As we all know, self-looping of different VLAN interfaces will not cause broadcast storms, but will it be blocked by STP?

Take a simple topology:

In this topology, G0/0/1 and G0/0/2 of SW1 belong to different VLAN1 and VLAN2 respectively. Both ports are connected to the fool switch at the same time, which is equivalent to a "physical self-loop", but in fact there is no logical loop. This kind of self-loop network will not generate a broadcast storm, as shown in the following figure:

After the broadcast packet enters port 1, it will be marked with the default tag 1, that is, it will not be forwarded to port 2 of VLAN2, and no loop storm will occur. In this case, if the switch enables the STP function, will one of the two ports be blocked? Before explaining this problem, let's simulate it.

Building the topology

In this example, the topology is simulated by eNSP. The switch enables STP mode, port 1 is configured as Access VLAN1, and port 2 is configured as Access VLAN2.

Wait for the topology to converge and check the final status of the spanning tree convergence:

It can be seen that port 2 is blocked in the end. The STP priority is "slightly better". Port 1 has a higher priority, so blocking port 2 is in line with expectations.

But obviously, the STP protocol does not care whether ports 1 and 2 belong to different VLANs. Even if there is no loop in the logical topology, the protocol will block it. This result does not meet the psychological expectations of the general users and is considered "false blocking". Why is this the case?

Principle Analysis

The basis for STP protocol convergence is the interaction of BPDU messages. After the switch port enables STP, BPDU is sent out by the port, and the BPDU sent out by each port is different. BPDU messages are encapsulated in 802.3/LLC frame format, which is slightly different from the common Ethernet datagram 802.3 Ethernet 2 frame format:

The BPDU of STP and RSTP does not contain VLAN information, so the spanning tree protocol does not make judgments and comparisons based on port VLANs.

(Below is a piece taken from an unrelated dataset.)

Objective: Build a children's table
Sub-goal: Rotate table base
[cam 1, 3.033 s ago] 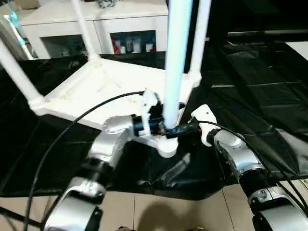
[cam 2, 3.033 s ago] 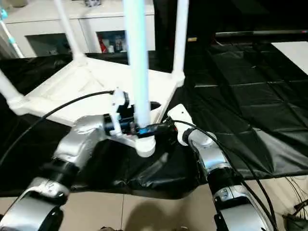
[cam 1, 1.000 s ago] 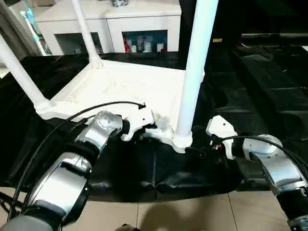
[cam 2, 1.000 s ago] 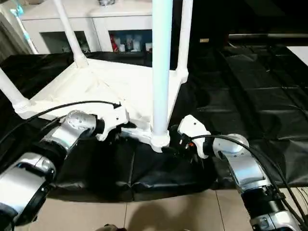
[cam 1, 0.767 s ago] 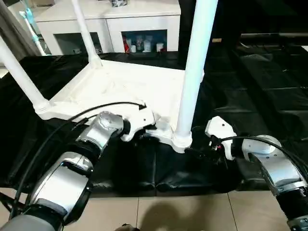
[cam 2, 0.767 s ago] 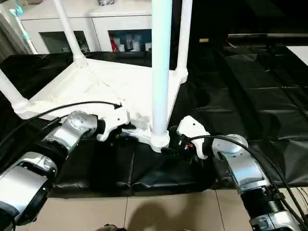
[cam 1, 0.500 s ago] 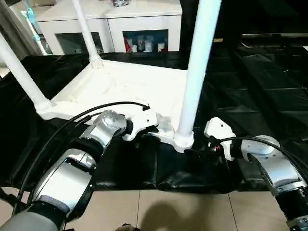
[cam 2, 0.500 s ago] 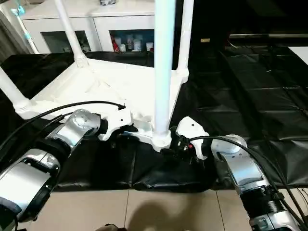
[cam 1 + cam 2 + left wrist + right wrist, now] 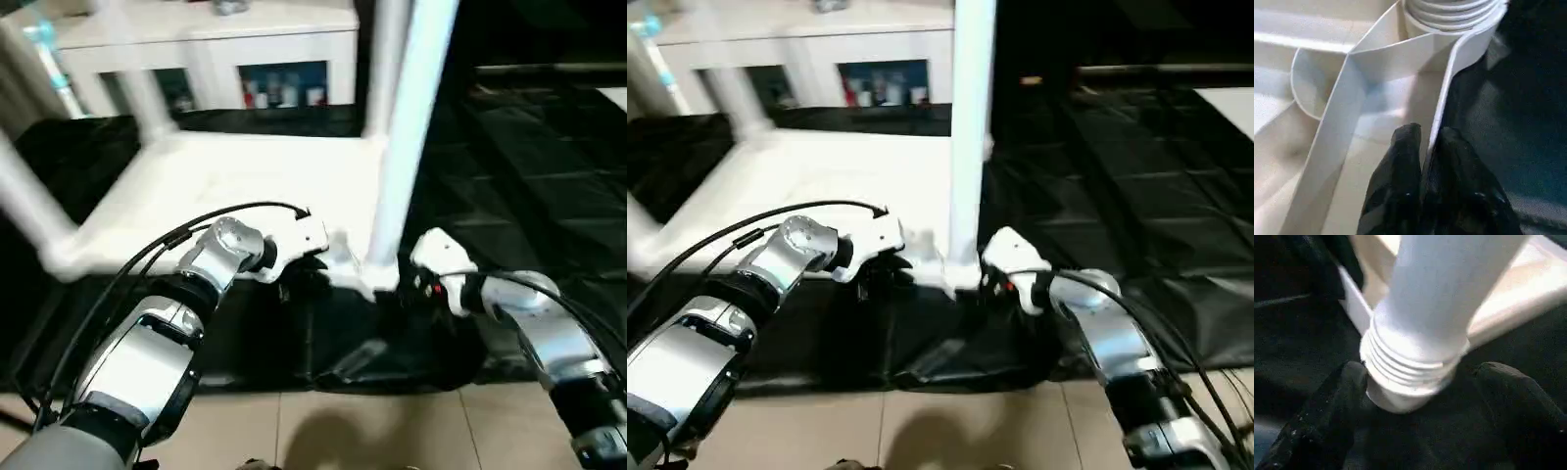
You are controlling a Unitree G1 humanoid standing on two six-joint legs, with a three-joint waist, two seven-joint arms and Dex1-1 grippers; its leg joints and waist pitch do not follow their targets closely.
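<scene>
Upturned top on the black table, both tools at its near corner

The top lies underside up on the black-covered table, legs rising from its corner sockets; the near leg stands in the socket closest to the robot. The left tool is clamped on the top's thin raised rim just beside that socket, one finger inside the rim and one outside. The right tool is spread wide, its two fingers on either side of the ribbed foot of the near leg without gripping it. A white cabinet with glass doors stands behind the table
</scene>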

So how does it perform in MSTP?

Convergence of different VLAN interfaces in MSTP

MSTP can configure VLAN convergence in different instances in two situations:

1. Default Configuration

By default, VLAN 1 and VLAN 2 are both MSTP instance 0. If both ports converge in the default instance 0, the port with the lowest priority will be blocked:

2. Configure the instance

If VLAN1 and VLAN2 are assigned to different instances 1 and 2 respectively, the instances are converged and calculated independently, and the physical ports 1 and 2 are not blocked. The forwarding mechanism is as follows:

• Data in VLAN 1 will be forwarded in the spanning tree of instance 1;
• Data in VLAN 2 will be forwarded in the spanning tree of instance 2;
• The remaining VLAN data is forwarded in instance 0, but the small optimal port will be blocked.

After the MSTP instance is configured, the BDPU message contains the MSTID field, and the interaction calculation between switches and bridges will converge based on the instance:

Summarize

It doesn’t matter if you don’t understand the above principles, just think about it slowly, but be sure to remember the following summary:

Q: If STP or RSTP is enabled on a switch and different VLAN interfaces "loop" each other, will one of the interfaces be blocked?

A: Yes, the port with the lower priority will be blocked.

Q: What if MSTP is enabled?

A: There are two situations:

• By default, if no instance is configured, the interface with the lower priority will be blocked, just like RSTP.
• After the instance is configured, ports 1 and 2 are in forwarding state in different instances.